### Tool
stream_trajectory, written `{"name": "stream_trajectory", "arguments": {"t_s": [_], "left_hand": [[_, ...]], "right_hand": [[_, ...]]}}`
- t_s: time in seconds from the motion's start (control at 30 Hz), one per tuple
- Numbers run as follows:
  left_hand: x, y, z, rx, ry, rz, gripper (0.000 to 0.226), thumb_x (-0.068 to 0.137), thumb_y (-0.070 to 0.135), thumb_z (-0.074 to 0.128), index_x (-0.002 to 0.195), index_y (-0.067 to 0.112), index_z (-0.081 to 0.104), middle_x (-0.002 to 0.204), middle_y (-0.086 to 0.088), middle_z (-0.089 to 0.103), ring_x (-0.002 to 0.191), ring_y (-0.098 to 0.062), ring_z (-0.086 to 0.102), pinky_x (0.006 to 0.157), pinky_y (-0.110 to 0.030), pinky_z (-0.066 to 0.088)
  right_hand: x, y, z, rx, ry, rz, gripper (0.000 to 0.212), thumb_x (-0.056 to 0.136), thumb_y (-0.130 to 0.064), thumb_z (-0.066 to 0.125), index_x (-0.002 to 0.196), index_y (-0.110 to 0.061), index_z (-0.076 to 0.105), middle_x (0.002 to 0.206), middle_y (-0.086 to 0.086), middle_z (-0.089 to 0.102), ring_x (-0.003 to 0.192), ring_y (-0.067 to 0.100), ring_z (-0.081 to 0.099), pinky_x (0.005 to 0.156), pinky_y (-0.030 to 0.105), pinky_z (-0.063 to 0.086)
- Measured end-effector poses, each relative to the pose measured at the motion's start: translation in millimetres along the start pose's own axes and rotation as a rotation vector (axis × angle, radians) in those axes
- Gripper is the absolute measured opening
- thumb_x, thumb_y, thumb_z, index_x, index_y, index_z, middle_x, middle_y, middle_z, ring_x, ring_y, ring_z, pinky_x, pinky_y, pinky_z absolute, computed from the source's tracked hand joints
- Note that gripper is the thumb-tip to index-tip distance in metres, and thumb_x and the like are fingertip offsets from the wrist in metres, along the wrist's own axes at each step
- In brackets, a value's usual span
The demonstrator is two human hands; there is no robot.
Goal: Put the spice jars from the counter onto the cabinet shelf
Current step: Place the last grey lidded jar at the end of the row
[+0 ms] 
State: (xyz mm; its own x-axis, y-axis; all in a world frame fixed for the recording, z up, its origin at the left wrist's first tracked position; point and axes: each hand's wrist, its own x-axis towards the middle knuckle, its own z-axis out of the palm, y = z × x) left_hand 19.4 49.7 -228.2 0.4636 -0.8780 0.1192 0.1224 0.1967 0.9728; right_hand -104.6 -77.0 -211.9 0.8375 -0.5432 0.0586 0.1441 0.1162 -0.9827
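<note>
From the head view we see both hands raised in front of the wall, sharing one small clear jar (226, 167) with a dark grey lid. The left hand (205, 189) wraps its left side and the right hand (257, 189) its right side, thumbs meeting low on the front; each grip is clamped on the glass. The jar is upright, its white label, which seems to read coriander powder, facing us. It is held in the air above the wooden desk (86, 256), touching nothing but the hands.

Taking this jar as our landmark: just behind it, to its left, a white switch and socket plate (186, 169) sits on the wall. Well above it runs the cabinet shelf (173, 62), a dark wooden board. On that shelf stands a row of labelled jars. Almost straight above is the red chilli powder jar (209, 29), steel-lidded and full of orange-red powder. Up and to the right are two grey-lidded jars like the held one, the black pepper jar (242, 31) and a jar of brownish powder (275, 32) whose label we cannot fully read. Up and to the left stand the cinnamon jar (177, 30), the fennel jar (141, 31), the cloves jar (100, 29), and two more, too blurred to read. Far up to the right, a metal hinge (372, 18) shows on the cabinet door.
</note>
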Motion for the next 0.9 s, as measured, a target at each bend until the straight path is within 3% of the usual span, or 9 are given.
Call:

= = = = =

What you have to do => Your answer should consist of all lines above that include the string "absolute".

Response to the exercise =>
- Gripper is the absolute measured opening
- thumb_x, thumb_y, thumb_z, index_x, index_y, index_z, middle_x, middle_y, middle_z, ring_x, ring_y, ring_z, pinky_x, pinky_y, pinky_z absolute, computed from the source's tracked hand joints

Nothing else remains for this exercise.